The writer ventures to renew here criticisms recently made of a similar instruction in Perkins v. Terminal Railroad Assn.,340 Mo. 868, 886, 896, 102 S.W.2d 915, 924, 930, this because it was thought by some of the judges of this court that the question was not raised by the appellant in that case. It is squarely raised here, and the instruction falls within the condemnation of both the dissenting *Page 159 opinions in the Perkins case. It undoubtedly predicates liability on the failure of appellant's truck driver to avert the collision if he could have done so after seeing, or being bound in the exercise of the highest degree of care to see, the Ford coupe crossing Mill Street, approaching and in a position of imminent peril. That word approaching meant something in the instruction. According to its ordinary meaning it indefinitely extended the field within which vigilance under the humanitarian doctrine was exacted. But the law is that that duty does not arise until a situation of peril arises. [State ex rel. Fleming v. Bland,322 Mo. 565, 572, 15 S.W.2d 798, 801.] The use of the word approaching in such instructions was impliedly condemned in State ex rel. Himmelsbach v. Becker, 337 Mo. 341, 347,85 S.W.2d 420, 423, but that was a certiorari case and the question was only one of conflict.
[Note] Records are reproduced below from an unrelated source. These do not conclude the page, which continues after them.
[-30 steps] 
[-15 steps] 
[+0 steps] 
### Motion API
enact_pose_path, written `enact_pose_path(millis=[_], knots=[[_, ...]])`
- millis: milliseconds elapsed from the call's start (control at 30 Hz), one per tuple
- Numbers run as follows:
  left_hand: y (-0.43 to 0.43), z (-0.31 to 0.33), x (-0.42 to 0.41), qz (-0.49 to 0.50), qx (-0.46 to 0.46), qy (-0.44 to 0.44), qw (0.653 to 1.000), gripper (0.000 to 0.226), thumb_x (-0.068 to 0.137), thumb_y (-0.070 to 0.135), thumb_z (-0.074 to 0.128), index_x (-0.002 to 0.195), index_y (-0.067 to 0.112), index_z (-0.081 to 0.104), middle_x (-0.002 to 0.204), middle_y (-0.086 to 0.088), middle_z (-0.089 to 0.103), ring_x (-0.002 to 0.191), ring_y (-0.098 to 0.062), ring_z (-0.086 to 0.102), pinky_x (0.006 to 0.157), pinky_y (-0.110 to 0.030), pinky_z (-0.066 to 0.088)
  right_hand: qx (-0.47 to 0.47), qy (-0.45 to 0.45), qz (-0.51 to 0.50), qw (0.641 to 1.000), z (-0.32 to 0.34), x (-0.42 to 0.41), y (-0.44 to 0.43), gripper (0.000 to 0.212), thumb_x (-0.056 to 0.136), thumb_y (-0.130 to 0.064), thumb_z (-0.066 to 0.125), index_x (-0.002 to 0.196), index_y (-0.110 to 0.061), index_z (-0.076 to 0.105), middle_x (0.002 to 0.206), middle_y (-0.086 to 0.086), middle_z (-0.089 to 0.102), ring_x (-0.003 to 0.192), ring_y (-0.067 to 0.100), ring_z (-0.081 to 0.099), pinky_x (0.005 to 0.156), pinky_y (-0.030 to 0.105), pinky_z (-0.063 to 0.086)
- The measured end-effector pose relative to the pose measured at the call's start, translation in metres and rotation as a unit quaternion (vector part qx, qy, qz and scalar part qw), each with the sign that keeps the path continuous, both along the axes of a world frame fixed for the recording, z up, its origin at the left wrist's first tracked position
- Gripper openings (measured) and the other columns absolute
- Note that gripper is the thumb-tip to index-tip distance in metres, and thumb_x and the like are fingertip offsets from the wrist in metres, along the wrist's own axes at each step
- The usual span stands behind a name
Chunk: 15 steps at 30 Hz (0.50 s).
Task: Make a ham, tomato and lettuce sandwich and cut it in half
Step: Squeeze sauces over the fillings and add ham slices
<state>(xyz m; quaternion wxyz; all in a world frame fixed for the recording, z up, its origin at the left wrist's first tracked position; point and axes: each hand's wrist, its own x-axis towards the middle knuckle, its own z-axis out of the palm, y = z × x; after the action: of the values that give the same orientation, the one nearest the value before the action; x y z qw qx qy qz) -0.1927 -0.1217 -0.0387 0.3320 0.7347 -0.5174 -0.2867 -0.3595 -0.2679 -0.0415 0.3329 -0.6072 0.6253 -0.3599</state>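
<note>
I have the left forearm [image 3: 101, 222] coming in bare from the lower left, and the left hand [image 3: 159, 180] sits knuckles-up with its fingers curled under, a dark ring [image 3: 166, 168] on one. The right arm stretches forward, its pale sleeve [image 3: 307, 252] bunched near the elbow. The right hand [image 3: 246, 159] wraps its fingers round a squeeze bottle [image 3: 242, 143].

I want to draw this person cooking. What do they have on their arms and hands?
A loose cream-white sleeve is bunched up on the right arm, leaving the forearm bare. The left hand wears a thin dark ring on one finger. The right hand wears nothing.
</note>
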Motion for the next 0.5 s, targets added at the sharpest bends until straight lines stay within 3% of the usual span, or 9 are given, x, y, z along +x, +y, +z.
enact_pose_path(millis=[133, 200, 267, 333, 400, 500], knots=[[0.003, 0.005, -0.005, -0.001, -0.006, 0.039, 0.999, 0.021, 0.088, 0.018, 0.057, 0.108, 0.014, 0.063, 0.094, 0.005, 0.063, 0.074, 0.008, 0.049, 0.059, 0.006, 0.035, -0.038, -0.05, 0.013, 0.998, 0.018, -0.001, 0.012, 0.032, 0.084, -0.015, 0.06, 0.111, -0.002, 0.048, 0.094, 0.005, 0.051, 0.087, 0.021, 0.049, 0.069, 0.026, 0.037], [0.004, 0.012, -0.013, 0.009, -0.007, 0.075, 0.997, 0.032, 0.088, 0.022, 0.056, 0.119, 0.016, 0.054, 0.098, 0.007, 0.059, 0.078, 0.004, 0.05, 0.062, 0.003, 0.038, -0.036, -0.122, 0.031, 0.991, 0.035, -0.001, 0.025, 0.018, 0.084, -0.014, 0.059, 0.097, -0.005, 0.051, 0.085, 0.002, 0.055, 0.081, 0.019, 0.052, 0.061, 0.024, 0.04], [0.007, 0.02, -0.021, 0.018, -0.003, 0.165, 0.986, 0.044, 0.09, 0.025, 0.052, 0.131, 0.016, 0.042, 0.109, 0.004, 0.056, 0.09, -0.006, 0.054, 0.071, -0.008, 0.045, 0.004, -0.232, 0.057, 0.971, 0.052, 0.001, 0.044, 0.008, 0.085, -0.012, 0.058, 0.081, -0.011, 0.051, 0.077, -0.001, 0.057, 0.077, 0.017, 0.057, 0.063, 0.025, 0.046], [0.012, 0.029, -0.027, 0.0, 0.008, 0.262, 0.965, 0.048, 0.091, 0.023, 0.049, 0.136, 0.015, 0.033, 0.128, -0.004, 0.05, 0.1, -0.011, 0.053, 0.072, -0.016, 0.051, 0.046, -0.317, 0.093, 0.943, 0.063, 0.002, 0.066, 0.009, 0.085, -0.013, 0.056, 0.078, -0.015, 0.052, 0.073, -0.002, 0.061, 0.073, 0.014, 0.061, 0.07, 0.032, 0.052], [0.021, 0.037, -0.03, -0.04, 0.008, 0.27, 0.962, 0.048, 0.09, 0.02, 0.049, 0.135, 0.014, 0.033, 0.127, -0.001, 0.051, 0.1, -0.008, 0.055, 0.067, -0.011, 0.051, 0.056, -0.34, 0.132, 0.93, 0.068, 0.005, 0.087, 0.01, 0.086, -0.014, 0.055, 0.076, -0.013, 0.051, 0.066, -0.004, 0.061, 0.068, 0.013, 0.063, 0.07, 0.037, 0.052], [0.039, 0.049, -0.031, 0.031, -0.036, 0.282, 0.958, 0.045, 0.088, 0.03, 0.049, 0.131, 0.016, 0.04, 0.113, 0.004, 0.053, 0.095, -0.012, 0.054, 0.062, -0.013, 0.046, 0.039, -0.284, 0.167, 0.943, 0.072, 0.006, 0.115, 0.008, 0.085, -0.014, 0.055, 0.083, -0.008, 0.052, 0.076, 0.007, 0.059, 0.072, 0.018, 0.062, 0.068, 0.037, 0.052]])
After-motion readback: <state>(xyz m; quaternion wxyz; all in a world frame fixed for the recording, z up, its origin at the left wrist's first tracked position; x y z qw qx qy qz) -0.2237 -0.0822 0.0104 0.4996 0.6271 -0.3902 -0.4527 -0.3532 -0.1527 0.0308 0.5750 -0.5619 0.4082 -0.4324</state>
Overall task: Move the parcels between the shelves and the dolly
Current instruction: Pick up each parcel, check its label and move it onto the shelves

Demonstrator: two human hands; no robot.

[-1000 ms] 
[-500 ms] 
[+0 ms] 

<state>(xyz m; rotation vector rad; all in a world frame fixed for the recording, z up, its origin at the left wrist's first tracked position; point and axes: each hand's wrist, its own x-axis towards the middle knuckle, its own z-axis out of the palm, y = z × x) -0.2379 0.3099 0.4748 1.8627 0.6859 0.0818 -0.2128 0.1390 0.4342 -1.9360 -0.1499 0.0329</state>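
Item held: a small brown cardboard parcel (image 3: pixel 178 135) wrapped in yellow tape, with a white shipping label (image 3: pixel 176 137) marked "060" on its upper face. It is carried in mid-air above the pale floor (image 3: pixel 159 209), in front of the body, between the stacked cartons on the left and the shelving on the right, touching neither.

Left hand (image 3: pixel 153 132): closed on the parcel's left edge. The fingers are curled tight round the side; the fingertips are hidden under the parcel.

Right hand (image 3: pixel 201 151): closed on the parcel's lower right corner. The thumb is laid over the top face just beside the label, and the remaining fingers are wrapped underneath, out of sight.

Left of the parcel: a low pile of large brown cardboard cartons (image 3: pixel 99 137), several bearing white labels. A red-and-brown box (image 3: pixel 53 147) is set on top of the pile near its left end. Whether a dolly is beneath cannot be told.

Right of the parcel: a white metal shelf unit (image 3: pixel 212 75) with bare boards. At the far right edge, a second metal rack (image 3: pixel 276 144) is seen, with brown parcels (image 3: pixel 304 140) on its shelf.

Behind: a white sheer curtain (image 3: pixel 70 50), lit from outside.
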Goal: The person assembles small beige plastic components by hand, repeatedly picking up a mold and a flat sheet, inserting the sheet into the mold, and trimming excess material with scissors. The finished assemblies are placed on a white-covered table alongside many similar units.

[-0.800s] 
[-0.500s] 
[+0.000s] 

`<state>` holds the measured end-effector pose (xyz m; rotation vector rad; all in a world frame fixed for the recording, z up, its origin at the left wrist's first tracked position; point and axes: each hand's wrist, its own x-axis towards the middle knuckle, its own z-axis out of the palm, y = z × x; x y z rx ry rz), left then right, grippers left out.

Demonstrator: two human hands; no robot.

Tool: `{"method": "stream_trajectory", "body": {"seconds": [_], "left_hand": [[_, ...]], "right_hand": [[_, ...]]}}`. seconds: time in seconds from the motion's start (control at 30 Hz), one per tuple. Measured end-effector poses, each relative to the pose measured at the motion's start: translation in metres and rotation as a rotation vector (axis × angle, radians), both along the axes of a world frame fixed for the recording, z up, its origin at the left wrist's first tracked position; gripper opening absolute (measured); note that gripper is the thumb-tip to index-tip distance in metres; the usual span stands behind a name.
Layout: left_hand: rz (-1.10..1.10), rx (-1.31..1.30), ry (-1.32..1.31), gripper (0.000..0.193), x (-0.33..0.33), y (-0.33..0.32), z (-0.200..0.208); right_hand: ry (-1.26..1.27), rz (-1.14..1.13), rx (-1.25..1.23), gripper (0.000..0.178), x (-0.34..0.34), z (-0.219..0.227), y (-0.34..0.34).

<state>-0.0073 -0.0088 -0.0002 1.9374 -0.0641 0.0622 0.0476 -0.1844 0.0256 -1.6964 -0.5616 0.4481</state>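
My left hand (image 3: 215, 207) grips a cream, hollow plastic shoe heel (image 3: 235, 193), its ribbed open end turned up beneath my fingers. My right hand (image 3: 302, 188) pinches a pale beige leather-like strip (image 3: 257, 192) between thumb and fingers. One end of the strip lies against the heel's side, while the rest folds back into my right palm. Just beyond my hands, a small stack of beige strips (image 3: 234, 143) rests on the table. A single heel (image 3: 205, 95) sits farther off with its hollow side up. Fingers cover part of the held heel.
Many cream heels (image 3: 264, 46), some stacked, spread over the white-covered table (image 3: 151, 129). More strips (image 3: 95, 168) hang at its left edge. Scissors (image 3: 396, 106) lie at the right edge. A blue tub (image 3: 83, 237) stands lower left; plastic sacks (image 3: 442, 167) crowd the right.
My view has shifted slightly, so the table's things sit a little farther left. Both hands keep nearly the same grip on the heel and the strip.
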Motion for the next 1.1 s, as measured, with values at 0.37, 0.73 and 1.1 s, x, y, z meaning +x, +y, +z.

The phrase "coming into a position of imminent peril" was expressly condemned by the Kansas City Court of Appeals in Lakin v. C., R.I. P. Ry. Co., 229 Mo. App. 461, 468, 78 S.W.2d 481, 485, 95 S.W.2d 1245. The question is fully covered in the Perkins case.
For the reasons assigned the judgment is reversed and the cause remanded. Douglas, Gantt and Leedy, JJ., concur; Tipton,C.J., and Hays, J., concur in result; Lucas, J., not sitting.